* _Task objective_: Wherever the string "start" appears in the entries below, return the line that holds it.

(Extracted records)
+===+

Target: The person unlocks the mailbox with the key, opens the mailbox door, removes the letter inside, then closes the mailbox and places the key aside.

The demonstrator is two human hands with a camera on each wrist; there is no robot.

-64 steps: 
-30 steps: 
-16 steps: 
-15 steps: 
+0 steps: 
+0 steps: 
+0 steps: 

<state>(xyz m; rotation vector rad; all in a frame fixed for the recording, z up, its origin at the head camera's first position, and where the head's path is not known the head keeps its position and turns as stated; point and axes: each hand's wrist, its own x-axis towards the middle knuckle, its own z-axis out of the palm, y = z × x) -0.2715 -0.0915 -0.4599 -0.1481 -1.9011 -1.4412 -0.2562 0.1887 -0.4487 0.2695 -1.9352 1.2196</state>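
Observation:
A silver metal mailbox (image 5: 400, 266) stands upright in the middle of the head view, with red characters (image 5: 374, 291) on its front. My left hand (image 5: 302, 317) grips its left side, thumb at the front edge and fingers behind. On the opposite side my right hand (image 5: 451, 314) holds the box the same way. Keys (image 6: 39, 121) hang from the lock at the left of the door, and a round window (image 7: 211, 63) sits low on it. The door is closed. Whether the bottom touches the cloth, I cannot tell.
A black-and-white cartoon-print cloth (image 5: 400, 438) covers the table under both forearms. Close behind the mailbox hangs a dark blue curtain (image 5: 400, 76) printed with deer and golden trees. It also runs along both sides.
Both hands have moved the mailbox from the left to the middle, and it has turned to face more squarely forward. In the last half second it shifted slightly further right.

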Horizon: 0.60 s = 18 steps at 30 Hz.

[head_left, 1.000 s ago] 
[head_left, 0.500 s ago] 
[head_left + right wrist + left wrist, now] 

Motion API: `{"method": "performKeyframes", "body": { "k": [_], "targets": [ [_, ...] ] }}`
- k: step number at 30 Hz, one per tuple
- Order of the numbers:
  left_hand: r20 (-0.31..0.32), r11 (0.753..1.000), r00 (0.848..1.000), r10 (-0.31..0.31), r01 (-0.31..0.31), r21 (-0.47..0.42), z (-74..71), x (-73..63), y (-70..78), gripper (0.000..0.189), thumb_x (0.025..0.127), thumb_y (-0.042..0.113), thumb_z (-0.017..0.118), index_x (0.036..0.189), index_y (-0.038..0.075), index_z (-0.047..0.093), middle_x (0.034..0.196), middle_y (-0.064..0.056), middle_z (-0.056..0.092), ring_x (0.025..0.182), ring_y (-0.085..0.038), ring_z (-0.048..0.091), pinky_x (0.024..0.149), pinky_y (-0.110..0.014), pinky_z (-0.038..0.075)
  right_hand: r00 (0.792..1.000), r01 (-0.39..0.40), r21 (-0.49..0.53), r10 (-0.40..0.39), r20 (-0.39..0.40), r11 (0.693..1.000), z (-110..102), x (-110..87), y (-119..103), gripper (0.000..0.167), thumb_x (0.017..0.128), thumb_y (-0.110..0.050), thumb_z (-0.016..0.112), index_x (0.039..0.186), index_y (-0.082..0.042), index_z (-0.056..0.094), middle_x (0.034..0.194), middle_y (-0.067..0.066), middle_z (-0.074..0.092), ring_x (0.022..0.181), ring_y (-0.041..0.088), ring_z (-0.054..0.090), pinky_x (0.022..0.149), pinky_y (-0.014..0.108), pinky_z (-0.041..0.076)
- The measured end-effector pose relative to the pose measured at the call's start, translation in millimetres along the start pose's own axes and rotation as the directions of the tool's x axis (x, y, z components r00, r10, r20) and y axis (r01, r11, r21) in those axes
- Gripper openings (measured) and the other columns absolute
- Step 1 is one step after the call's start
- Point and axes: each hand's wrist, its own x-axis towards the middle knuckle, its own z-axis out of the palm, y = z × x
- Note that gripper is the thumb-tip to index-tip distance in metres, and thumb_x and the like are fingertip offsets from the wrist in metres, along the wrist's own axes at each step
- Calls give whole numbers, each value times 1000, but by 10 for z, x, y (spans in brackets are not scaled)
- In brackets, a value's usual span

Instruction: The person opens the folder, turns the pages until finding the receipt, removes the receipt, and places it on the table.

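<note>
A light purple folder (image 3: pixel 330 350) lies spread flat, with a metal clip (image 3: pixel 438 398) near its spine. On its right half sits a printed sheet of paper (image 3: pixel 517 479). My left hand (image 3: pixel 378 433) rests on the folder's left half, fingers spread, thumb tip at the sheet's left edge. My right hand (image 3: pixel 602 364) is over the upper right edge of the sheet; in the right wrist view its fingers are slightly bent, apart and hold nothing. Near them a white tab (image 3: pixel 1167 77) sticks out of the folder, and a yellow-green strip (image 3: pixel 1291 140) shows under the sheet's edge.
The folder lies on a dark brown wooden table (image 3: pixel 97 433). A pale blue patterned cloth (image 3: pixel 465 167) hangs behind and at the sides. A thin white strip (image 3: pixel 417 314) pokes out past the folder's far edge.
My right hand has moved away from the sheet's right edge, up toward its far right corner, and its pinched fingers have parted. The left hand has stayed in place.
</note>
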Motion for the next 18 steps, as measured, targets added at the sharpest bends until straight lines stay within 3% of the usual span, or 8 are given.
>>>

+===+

* _Reply_:
- The measured end-effector pose relative to the pose measured at the call's start, translation in millimetres along the start pose's own axes and rotation as the directions of the tool's x axis (x, y, z components r00, r10, r20) and y axis (r01, r11, r21) in those axes
- Step 1 is one step after the call's start

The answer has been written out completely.